Pepe dug his fat knuckles into Ellita's left breast, trying to increase the flow. Ellita, eating awkwardly with her right hand, dropped a forkful of lettuce saturated with Thousand Island on Pepe's head. She put down her fork and wiped the baby's head with a paper napkin. She smiled.

"Are you making all this up, Hoke?"

"As I go through life"--Hoke shook his head--"I find that when I tell people something they don't already know, they almost always think it's a lie. Dr. Klein was a famous pioneer in child psychology. Just because you never heard of her doesn't make her a nonexistent person."

"Daddy wouldn't make up a story like that," Aileen said. "He doesn't have that much imagination."

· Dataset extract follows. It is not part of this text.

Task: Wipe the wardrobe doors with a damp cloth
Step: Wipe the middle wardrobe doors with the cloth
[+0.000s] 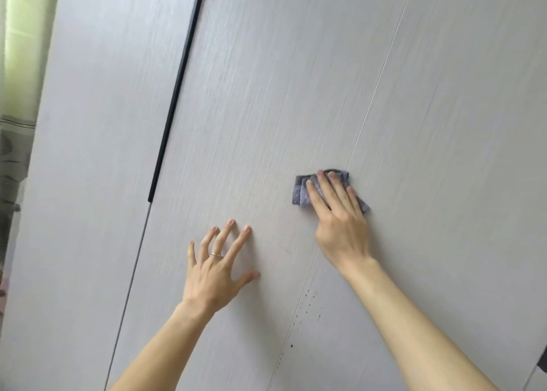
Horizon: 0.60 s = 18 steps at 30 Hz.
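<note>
Left hand (217, 269), nearest, was spread wide with fingertips touching the pale wardrobe door (251, 109), gripping nothing, well left of the thin seam (376, 100). The right hand (340, 216) lay flat, fingers straight, pressing a folded grey-blue cloth (302, 194) against the door right on that seam. Dark specks (307, 302) dotted the seam below the cloth. A black handle strip (177, 94) ran far left of it.

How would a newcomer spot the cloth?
Start at the pale wood-grain wardrobe doors filling the view, then find the thin seam right of the black handle strip. The right hand presses flat on the cloth there: the only blue-grey, folded thing.
</note>
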Tool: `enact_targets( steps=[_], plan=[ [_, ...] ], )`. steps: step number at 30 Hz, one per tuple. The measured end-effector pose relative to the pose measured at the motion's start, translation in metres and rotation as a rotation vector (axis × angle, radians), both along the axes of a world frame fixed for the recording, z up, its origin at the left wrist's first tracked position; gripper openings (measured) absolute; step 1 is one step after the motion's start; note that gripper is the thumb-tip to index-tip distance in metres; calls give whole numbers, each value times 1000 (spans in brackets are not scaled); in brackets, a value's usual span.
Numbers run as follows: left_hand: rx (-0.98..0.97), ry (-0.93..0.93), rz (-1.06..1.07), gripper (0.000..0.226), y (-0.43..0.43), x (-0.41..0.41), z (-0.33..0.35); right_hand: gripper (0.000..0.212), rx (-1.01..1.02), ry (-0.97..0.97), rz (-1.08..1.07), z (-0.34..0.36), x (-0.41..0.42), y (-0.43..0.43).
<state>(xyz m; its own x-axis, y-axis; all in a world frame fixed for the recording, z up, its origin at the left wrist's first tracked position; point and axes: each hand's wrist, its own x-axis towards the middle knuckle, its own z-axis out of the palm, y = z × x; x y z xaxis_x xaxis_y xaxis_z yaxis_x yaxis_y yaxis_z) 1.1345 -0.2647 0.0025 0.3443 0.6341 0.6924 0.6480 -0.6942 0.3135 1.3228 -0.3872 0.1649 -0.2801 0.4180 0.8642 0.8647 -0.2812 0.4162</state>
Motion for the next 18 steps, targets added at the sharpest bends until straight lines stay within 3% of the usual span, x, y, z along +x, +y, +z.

Ellita and Sue Ellen laughed.

"Thank you, sweetheart," Hoke said, "for defending your old man."

Pepe squirmed, and Ellita shifted him over to the right nipple. He suckled and gurgled. The four of them smiled at the red-faced baby's greediness.

"So much for Melanie Klein," Hoke said.

After dinner Sue Ellen and Ellita cleared the table and retreated to the kitchen to wash the dishes. Aileen, who usually helped, had a baby-sitting job down the street, and she left the house wearing the earphones to her Sony Walkman, listening to her new Jimmy Buffett tape.

Hoke went into the bathroom, scrubbed his false teeth, and then put them into a plastic glass with water and Polident to soak overnight. He sat in his La-Z-Boy recliner, after turning on the set, and tried to change channels with the Telectron garage opener. It didn't work on the TV either, so he turned off the set. He went over his theory in his mind.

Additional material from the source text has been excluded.